Appropriate leaders should take the time to reflect on where these gaps may be broadest for them.  The author of the article presents the theory that the gaps cannot be eliminated and that there is justification for the reported organization and the lived organization within a ski area, and that leaders need to govern both organizations at once. I would contend that reality and truth dictate the organization, and that leadership should manage accordingly.  The author presents three examples of how a leader can manage both, and I agree that what she proposes are good practices, but I don’t see the need for two separate presentations of what the ski area is and how it should be managed.

My suggestion for closing the gap is to develop a truly healthy culture where the senior leadership is behaviorally cohesive, there is complete alignment on the following six questions by the senior leadership team:

  •             WHY DO WE EXIST?

  • HOW DO WE BEHAVE?

  •             WHAT DO WE DO?

  • HOW WILL WE SUCCEED?

  • WHAT IS MOST IMPORTANT RIGHT NOW?

  • WHO MUST DO WHAT?

The senior leadership team consistently communicates the answers to these questions and provides clarity so that anyone within the ski area can repeat them when asked. The next step is reviewing all procedures and policies to ensure they reflect the answers to these six questions. I have oversimplified this to some extent, as there are processes many organizations have to go through to become behaviorally compatible with things such as building trust, accepting conflict to seek the truth, full commitment to alignment, putting the ski area above personal gain or benefit, and accountability.

This process will even work for the conglomerates.  It becomes a little more layered, but if done right, the gap doesn’t exist because fundamentally everyone is on the same sheet of music.
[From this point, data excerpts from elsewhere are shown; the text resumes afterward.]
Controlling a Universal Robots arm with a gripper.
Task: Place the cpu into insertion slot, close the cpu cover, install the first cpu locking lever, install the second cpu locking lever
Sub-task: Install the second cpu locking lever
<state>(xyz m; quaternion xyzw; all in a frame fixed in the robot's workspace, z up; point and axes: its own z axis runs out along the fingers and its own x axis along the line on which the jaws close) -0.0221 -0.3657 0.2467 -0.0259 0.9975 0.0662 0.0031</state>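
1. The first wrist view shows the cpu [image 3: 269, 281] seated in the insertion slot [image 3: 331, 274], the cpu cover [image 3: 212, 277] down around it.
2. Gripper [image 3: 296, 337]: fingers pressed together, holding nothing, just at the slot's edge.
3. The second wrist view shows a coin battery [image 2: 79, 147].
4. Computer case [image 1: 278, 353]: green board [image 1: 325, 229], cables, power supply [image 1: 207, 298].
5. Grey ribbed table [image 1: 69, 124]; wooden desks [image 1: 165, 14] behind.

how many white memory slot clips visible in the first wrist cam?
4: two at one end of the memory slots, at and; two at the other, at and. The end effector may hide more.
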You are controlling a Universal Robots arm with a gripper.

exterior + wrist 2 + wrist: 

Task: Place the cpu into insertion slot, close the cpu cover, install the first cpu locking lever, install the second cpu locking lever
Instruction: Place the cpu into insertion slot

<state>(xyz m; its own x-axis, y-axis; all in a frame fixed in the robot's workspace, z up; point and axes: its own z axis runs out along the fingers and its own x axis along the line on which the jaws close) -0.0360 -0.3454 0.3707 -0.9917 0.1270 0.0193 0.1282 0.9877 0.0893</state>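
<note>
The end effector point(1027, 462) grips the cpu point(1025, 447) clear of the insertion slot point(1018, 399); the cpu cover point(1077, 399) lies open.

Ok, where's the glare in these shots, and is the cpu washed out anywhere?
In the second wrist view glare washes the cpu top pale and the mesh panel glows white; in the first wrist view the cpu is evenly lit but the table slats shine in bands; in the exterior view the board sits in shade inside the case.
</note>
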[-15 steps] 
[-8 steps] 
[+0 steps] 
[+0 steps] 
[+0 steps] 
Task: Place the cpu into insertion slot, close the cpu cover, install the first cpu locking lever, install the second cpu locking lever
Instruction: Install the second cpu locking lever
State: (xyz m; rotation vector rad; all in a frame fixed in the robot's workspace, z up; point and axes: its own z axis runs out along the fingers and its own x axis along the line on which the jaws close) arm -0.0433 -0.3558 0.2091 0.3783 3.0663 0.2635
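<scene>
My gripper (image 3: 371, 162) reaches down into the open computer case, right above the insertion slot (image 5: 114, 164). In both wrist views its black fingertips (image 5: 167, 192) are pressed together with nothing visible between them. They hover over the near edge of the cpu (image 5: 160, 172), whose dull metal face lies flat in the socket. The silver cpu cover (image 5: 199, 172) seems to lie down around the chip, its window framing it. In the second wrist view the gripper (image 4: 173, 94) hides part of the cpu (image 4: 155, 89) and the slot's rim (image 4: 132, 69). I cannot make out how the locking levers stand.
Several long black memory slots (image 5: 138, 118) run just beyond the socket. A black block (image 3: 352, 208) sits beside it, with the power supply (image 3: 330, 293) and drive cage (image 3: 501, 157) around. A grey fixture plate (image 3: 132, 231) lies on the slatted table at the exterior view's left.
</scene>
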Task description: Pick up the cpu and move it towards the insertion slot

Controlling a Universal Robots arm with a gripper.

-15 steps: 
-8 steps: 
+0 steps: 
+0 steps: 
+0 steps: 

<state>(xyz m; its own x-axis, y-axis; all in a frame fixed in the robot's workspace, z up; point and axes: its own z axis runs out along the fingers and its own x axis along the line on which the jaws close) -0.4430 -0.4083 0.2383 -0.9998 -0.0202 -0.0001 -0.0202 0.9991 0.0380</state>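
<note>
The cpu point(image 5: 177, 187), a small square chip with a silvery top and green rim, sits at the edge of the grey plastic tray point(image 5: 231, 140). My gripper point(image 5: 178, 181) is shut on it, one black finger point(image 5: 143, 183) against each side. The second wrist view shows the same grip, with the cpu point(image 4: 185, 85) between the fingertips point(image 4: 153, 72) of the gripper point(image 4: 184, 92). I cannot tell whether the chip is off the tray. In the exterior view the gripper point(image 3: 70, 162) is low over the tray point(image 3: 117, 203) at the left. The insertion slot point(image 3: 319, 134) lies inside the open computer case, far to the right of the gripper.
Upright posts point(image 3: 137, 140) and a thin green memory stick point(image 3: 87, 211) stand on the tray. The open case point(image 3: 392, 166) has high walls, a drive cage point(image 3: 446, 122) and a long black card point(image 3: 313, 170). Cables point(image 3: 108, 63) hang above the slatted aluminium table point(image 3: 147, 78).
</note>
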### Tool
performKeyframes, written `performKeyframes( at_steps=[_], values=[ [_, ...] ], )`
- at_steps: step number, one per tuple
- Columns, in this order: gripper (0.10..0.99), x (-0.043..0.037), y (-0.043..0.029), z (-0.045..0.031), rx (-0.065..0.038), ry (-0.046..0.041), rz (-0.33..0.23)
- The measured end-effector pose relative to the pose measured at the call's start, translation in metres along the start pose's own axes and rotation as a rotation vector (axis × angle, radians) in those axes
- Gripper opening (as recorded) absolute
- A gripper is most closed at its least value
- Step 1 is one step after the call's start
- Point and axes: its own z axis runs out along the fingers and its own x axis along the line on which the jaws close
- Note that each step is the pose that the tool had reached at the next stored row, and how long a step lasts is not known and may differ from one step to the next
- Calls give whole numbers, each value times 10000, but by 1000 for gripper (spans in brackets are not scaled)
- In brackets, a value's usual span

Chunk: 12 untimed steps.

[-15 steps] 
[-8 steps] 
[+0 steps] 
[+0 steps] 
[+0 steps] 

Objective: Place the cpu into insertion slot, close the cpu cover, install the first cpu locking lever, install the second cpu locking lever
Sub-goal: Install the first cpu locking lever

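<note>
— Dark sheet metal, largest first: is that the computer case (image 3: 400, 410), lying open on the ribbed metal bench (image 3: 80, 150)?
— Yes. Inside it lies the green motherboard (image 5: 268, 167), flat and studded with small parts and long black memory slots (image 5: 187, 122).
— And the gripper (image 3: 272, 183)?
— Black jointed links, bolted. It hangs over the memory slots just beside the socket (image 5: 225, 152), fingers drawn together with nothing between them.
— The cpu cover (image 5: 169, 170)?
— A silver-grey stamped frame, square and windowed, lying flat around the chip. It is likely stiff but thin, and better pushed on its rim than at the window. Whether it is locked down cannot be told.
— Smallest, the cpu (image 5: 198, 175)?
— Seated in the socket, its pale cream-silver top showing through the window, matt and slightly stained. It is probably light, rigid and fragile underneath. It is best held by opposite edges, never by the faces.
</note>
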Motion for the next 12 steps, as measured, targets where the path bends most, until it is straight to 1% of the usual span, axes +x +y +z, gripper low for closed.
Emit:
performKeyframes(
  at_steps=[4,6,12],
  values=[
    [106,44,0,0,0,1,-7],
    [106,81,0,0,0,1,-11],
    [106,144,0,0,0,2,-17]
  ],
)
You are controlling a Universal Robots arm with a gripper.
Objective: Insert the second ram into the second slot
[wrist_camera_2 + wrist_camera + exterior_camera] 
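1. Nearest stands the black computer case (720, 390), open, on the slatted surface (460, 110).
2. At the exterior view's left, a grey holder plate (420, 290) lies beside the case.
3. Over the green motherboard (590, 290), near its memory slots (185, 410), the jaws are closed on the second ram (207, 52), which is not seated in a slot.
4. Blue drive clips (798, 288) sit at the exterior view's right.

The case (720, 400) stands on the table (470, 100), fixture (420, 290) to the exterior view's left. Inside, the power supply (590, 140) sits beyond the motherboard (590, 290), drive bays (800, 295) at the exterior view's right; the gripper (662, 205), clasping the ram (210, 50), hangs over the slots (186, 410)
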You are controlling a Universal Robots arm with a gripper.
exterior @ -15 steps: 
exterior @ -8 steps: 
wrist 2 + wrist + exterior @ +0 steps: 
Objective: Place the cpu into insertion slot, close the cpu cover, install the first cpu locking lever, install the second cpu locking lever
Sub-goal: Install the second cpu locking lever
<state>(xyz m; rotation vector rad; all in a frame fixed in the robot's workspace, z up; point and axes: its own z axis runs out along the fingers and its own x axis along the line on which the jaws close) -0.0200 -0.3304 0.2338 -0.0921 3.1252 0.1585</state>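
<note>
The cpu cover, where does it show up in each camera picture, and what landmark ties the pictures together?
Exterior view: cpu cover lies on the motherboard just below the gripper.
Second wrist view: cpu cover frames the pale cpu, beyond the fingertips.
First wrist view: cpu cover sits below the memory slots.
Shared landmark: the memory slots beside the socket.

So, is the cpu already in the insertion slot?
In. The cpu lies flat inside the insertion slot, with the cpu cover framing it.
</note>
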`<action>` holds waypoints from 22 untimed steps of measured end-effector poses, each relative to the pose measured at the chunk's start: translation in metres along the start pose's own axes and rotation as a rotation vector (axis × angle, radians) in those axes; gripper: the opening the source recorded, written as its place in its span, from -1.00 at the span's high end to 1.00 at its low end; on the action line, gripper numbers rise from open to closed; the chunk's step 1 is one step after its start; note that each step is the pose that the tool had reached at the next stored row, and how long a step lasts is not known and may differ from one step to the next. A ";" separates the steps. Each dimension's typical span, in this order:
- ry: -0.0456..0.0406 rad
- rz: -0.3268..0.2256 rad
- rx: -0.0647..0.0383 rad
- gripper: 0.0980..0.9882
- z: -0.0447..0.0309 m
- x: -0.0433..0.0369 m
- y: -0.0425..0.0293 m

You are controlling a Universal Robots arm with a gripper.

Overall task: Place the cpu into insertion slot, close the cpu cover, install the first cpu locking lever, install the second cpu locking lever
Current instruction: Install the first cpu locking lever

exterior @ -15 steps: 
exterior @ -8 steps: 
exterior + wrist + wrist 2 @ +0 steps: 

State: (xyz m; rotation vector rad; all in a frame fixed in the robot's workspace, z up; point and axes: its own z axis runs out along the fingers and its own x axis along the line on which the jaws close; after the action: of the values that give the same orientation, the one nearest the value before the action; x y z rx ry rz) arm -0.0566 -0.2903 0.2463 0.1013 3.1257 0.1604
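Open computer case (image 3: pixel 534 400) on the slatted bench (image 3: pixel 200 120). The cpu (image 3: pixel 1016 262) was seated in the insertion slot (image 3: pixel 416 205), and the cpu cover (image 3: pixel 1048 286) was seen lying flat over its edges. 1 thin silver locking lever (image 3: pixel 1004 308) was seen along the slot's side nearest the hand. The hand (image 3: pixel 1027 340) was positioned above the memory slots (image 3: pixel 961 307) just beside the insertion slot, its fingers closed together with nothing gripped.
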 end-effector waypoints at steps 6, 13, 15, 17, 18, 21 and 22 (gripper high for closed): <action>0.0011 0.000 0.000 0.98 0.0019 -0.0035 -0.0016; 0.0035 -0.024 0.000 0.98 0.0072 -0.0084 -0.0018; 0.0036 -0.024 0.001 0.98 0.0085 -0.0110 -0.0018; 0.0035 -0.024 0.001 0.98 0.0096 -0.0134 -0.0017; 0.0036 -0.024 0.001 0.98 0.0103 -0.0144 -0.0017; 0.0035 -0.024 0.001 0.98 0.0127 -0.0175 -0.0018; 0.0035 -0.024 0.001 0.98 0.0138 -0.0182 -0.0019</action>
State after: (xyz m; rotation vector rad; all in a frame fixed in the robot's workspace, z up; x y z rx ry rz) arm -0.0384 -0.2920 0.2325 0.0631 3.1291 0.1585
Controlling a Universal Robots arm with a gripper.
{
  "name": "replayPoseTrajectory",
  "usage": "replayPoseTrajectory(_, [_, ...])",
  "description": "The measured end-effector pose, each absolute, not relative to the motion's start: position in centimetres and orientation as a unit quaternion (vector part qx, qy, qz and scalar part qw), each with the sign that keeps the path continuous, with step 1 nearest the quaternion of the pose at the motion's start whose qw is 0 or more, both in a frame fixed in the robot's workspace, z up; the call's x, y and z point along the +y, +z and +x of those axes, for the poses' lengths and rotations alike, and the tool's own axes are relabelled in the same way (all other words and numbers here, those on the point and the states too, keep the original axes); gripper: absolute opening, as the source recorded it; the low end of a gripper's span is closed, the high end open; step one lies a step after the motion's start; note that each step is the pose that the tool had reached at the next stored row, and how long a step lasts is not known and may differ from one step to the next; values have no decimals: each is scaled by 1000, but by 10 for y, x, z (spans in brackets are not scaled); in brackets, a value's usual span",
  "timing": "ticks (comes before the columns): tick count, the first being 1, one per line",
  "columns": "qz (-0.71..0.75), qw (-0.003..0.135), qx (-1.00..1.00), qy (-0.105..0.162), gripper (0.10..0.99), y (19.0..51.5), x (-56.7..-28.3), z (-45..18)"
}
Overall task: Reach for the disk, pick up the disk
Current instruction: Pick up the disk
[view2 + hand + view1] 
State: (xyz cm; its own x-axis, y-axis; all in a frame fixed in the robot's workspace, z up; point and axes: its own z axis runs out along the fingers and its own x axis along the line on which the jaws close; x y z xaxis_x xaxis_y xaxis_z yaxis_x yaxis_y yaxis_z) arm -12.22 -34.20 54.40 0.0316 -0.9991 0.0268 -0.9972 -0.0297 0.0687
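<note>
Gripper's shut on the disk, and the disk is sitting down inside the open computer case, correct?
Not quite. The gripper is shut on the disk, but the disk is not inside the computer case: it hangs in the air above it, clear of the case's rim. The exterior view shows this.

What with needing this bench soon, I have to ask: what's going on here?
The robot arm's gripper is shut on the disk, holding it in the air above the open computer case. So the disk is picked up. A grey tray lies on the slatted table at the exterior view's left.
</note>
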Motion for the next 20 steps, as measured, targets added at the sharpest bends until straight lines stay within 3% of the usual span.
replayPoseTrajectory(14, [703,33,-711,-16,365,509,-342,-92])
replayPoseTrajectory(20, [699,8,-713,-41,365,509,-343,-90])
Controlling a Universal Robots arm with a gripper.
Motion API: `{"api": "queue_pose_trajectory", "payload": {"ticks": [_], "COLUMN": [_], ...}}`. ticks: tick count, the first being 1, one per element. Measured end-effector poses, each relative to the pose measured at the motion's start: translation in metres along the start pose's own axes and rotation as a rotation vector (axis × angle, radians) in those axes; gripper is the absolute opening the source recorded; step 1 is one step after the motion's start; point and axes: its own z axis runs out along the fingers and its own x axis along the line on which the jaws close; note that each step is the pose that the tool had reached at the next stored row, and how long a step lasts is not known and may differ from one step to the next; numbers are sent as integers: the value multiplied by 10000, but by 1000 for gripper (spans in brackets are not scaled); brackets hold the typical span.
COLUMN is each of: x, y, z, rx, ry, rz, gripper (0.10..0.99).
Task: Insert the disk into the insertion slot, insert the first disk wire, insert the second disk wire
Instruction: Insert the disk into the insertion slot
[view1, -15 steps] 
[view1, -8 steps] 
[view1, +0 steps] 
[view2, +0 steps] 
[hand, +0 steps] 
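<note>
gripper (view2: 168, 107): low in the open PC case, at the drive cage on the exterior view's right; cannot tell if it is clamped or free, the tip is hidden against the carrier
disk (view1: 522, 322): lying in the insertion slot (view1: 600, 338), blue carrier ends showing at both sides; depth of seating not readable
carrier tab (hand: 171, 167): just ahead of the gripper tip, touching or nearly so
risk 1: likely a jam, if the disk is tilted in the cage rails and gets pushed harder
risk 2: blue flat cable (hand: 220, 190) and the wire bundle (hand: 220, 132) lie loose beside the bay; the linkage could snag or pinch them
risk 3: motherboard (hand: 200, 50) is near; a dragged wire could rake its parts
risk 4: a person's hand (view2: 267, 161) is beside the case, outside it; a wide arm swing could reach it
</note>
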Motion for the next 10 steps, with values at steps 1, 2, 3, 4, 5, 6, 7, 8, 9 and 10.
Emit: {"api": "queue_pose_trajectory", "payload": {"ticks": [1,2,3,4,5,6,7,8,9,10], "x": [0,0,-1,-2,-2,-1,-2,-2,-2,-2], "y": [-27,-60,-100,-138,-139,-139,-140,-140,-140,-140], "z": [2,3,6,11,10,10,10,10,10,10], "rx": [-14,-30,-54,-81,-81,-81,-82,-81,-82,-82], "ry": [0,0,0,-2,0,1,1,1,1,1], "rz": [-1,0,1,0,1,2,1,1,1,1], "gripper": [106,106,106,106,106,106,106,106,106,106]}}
The key is getting everyone at the ski area aligned. I often hear, “I’m a lift operator—what difference can I make?” In many cases, that lift operator may not know the answers to the questions above and may not see why they matter. But imagine if they did. If that employee understood the ski area’s purpose, priorities, and measures of success—and felt connected to them—guest interactions would likely improve, and the work itself would be done with greater care and intention.

The same logic applies up the organization, including the VP of Mountain Operations, where the gains in productivity and guest satisfaction could be significant. I often hear leaders talk about their NPS scores, but when I ask how employees are coached to improve them, the answers are usually vague. NPS scores can be valuable, but when leadership answers the question, “How will we succeed?” it must also define clear metrics that allow the ski area to measure, week by week, whether it is living up to those answers.

Everything I am sharing is possible, and a ski area doesn’t need to spend large amounts to make it happen. Commitment and a passion for success are the main ingredients to having a healthy, successful organization.